Produce a word-for-word copy of the listing below without its pictures.

▶ **Given material**
☆ ☆ ☆ ☆ ☆

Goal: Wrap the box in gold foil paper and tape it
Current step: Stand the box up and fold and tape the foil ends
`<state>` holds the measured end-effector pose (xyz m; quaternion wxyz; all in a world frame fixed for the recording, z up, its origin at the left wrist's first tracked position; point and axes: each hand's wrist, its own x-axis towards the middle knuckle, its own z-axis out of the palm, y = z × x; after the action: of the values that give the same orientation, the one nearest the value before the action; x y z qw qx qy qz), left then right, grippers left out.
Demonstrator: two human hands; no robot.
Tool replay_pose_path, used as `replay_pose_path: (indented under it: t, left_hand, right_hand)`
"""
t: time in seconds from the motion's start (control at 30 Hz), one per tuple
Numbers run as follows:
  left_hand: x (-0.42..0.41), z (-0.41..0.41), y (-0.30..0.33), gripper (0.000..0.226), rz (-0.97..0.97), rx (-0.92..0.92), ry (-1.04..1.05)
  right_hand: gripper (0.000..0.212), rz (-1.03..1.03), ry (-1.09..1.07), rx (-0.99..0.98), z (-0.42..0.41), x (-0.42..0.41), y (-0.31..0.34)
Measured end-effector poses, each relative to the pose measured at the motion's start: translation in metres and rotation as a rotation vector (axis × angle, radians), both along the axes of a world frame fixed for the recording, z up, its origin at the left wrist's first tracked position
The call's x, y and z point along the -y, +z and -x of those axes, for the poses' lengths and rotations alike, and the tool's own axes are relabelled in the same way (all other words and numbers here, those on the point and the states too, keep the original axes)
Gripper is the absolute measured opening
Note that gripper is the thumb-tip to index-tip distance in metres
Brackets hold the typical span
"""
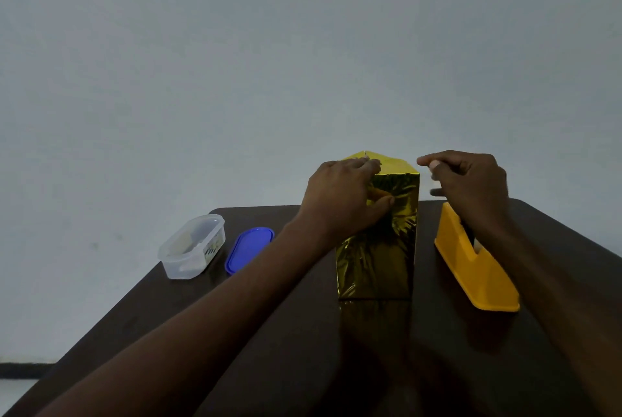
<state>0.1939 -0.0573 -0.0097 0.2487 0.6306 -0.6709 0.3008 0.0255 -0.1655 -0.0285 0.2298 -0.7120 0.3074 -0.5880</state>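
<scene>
A pale grey wall [303, 46] fills the upper half of the view. Below it a dark brown wooden counter [269, 332] with rounded far corners carries everything else.

At the middle of the counter stands the tall upright box wrapped in crinkled gold foil paper [377, 262], its near face fully covered and its top edges folded toward a peak at the far side. A dim reflection of the foil shows on the counter just in front of it.

To the right of the box, close beside it but apart, sits a long yellow plastic tape dispenser [474, 268], angled with one end toward the viewer.

The left hand [340, 201] grips the upper left part of the box, fingers over the top fold and thumb pressed on the near face. The right hand [471, 184] hovers off the box's upper right corner, above the dispenser's far end, with curled fingers and thumb and forefinger drawn together; whether they pinch a piece of tape cannot be told.

Well to the left, a clear plastic rectangular container [192, 248] stands open with pale contents, and its blue oval lid [249, 248] lies flat just beside it.
</scene>
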Motion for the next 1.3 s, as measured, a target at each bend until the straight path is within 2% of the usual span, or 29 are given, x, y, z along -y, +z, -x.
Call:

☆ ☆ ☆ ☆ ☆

▶ **Output below**
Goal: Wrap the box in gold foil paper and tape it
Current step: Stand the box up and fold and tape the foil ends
`<state>` holds the measured end-effector pose (xyz m; quaternion wxyz; all in a world frame fixed for the recording, z up, its origin at the left wrist's first tracked position; point and axes: each hand's wrist, its own x-axis towards the middle knuckle, its own z-axis out of the palm, y = z × x; after the action: of the values that give the same orientation, the one nearest the value before the action; x y z qw qx qy qz), left then right, grippers left out.
Demonstrator: two human hands; no robot.
Tool replay_pose_path, used as `replay_pose_path: (indented under it: t, left_hand, right_hand)`
"""
t: time in seconds from the motion's start (control at 30 Hz), one per tuple
Numbers run as follows:
  left_hand: x (-0.42..0.41), z (-0.41..0.41), y (-0.30..0.33), gripper (0.000..0.226), rz (-0.97..0.97), rx (-0.92..0.92), ry (-1.04..1.05)
  right_hand: gripper (0.000..0.212), rz (-1.03..1.03), ry (-1.09..1.07), rx (-0.99..0.98), z (-0.42..0.41), x (-0.42..0.41), y (-0.31..0.34)
Measured end-effector poses, each relative to the pose measured at the motion's start: translation in metres and rotation as a rotation vector (axis × angle, radians), both along the axes of a world frame fixed for the recording, z up, its origin at the left wrist's first tracked position
The call's x, y and z point along the -y, +z and -x of those axes, for the poses' lengths and rotations alike, and the tool's own axes are relabelled in the same way (all other words and numbers here, those on the point and the states too, keep the original axes)
Gripper is the absolute measured opening
Note that gripper is the thumb-tip to index-tip distance in metres
Brackets hold the typical span
"""
<state>0.1939 -0.0573 -0.0097 0.2487 0.6306 -0.6709 0.3008 0.0255 -0.1655 -0.0285 0.2298 -0.7120 0.3074 -0.5880</state>
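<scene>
A pale grey wall [303, 46] fills the upper half of the view. Below it a dark brown wooden counter [269, 332] with rounded far corners carries everything else.

At the middle of the counter stands the tall upright box wrapped in crinkled gold foil paper [377, 262], its near face fully covered and its top edges folded toward a peak at the far side. A dim reflection of the foil shows on the counter just in front of it.

To the right of the box, close beside it but apart, sits a long yellow plastic tape dispenser [474, 268], angled with one end toward the viewer.

The left hand [340, 201] grips the upper left part of the box, fingers over the top fold and thumb pressed on the near face. The right hand [471, 184] hovers off the box's upper right corner, above the dispenser's far end, with curled fingers and thumb and forefinger drawn together; whether they pinch a piece of tape cannot be told.

Well to the left, a clear plastic rectangular container [192, 248] stands open with pale contents, and its blue oval lid [249, 248] lies flat just beside it.
</scene>
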Motion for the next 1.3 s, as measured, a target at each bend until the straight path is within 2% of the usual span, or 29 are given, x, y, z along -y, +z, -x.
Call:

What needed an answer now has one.